No Rio Praia, o relações públicas Alan Victor explica que esta foi uma preocupação do projeto de 2023. “Para acústica estão sendo feitas mudanças estruturais, fechamentos e alteração na posição do palco, onde acontecem os shows”, diz. No Mar, o diretor geral Alan Carvalho diz que esse problema já foi resolvido desde a última edição. “Temos quatro vidros temperados para segurar o som, uma estrutura que a gente consegue manter no final do camarote com as portas abertas e o som não sai para a avenida. No ano passado a gente já não teve esse problema e hoje somos referência para outros camarotes”, garante.
Barulhento pelos shows concorridos que ocorrem internamente, o N1 repensou o local onde fica seu palco. A CEO Ju Ferraz diz que foram instalados materiais apropriados para o correto tratamento acústico do espaço. “Também estabelecemos com os artistas contratados uma regra sobre o limite máximo de decibéis permitidos. E tudo isso será testado e auditado por um engenheiro de som para garantir que as medidas adotadas sejam eficientes”, afirma. Também no Camisa 10, o show mudou de lugar. “As atrações acontecerão na parte superior do local, evitando que o som se reverbere e vá para a pista”, diz o relações públicas Vinicius Belo.
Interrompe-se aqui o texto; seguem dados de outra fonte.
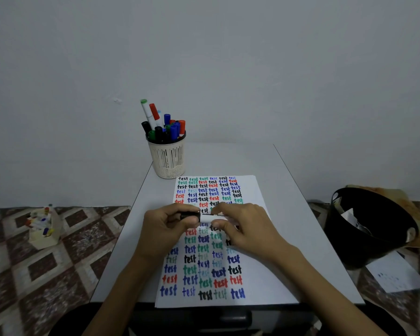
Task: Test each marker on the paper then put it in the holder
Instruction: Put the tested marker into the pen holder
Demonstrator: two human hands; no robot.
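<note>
While the marker (207, 217) lies level just above the middle of the paper (260, 282), the left hand (170, 221) has its fingers curled round the black cap (189, 216) and the right hand (243, 226) pinches the white barrel. I judge the cap is coming off or going on, and I cannot tell which. Either move needs a straight pull or push, and later a free gap in the crowded holder (167, 158) at the far left of the surface (228, 158).

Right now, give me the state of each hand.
Left hand: closed, gripping the black end of the marker.
Right hand: closed, pinching the marker's white barrel.
</note>
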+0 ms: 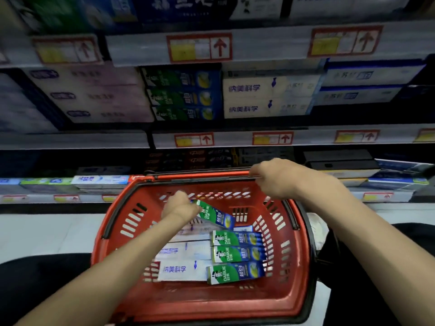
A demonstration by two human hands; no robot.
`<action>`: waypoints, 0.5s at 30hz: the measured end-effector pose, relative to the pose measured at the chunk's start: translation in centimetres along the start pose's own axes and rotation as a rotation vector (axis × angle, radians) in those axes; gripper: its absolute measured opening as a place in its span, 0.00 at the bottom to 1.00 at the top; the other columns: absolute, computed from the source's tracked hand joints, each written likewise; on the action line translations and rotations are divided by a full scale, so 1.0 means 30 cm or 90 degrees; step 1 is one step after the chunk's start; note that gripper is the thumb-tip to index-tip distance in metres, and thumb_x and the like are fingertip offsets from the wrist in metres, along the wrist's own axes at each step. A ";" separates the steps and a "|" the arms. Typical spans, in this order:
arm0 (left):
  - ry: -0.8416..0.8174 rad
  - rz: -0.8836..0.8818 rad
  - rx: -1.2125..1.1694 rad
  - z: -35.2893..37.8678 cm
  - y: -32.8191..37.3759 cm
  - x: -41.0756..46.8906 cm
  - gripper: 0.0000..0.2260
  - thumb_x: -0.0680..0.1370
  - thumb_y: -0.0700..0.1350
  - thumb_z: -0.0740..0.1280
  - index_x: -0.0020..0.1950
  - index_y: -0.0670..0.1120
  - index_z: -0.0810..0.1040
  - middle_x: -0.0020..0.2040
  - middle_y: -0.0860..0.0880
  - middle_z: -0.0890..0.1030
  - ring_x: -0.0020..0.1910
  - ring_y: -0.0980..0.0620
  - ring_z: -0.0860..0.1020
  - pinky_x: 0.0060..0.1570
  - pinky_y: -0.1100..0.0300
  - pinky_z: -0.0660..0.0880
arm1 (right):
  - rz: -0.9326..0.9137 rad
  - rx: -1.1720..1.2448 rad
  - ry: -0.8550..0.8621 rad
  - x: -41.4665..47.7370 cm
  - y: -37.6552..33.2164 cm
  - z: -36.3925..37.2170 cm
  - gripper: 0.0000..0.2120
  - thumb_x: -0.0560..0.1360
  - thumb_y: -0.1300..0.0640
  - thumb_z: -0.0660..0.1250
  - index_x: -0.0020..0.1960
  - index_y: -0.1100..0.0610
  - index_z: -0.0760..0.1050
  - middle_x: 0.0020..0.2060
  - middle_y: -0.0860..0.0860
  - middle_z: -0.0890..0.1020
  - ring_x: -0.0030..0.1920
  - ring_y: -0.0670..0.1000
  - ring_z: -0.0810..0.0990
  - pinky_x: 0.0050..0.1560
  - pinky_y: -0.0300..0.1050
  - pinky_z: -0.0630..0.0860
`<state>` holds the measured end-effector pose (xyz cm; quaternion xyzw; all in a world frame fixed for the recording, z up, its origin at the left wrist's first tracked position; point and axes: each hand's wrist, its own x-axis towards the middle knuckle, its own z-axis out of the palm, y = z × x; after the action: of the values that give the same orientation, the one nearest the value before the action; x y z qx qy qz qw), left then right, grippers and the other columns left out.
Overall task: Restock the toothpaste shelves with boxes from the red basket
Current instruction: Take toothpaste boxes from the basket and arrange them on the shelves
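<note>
Left hand is pinching the upper end of a green box; the box is slanting away toward 4 o'clock, tilted above other boxes lying in the basket. Right hand, at 2 o'clock, is curling over the basket's far rim.

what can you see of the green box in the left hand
The green box is a long, narrow carton, glossy cardboard by its look, green at one end and blue at the other, with white DARLIE lettering and a round yellowish picture. It looks closed and undented. The left hand grips its green end, so it sits tilted inside the red basket, blue end pointing down toward the white boxes beneath. Whether that end touches them cannot be told.
</note>
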<state>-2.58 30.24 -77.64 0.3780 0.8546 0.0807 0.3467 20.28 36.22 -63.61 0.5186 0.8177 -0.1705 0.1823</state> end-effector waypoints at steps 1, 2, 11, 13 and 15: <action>0.003 0.010 0.000 -0.058 0.011 -0.018 0.14 0.72 0.52 0.78 0.42 0.42 0.81 0.45 0.44 0.85 0.48 0.44 0.84 0.44 0.56 0.76 | 0.004 0.005 0.001 -0.006 0.001 -0.002 0.19 0.82 0.55 0.60 0.72 0.51 0.73 0.68 0.57 0.78 0.67 0.60 0.78 0.66 0.54 0.76; 0.002 0.018 -0.016 -0.119 0.021 -0.039 0.13 0.71 0.51 0.80 0.43 0.43 0.83 0.43 0.46 0.85 0.47 0.47 0.83 0.45 0.57 0.77 | 0.008 0.012 -0.002 -0.013 0.002 -0.003 0.20 0.82 0.52 0.60 0.73 0.51 0.73 0.69 0.57 0.77 0.68 0.59 0.77 0.67 0.54 0.76; -0.066 0.200 -0.427 -0.504 0.011 -0.313 0.06 0.73 0.38 0.77 0.49 0.44 0.88 0.45 0.42 0.88 0.46 0.44 0.86 0.57 0.49 0.81 | -0.008 0.320 0.055 -0.053 -0.019 0.002 0.22 0.80 0.38 0.65 0.69 0.47 0.76 0.60 0.50 0.83 0.59 0.51 0.82 0.61 0.47 0.78; -0.046 0.209 -0.479 -0.517 0.019 -0.314 0.08 0.72 0.39 0.78 0.49 0.46 0.87 0.46 0.43 0.88 0.49 0.42 0.86 0.60 0.47 0.80 | -0.030 0.444 0.090 -0.033 -0.025 0.027 0.22 0.78 0.41 0.69 0.69 0.47 0.76 0.60 0.49 0.83 0.57 0.48 0.82 0.62 0.51 0.79; -0.021 0.208 -0.506 -0.524 0.025 -0.295 0.11 0.70 0.41 0.80 0.52 0.47 0.87 0.47 0.44 0.88 0.52 0.42 0.86 0.63 0.44 0.78 | -0.022 0.568 0.150 -0.016 -0.037 0.044 0.22 0.78 0.49 0.73 0.69 0.49 0.75 0.59 0.51 0.82 0.55 0.51 0.84 0.55 0.51 0.82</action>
<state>-8.22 26.50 -60.89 0.3469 0.6803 0.4513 0.4618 19.62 34.79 -64.43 0.5488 0.6878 -0.4487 -0.1562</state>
Alguns espaços, na certeza de que não terão problemas com o show principal – as escolas de samba – adotam há alguns anos uma postura mais segura. “Em respeito ao samba da Avenida, os shows só acontecem nos intervalos das escolas para nunca conflitar. O nosso público é fiel aos desfiles, sempre tivemos esse compromisso”, diz Eugenia Maia, assessora do camarote Arara na Avenida. Um dos espaços mais criticados pelo vazamento de som, o Nosso Camarote garante que não teve problema nas edições anteriores. Ainda assim, a promoter Carol Sampaio afirma: “Melhoramos nosso protocolo, com paredes reforçadas de material à prova de som, para que o espetáculo da Avenida continue sendo o grande destaque da noite”.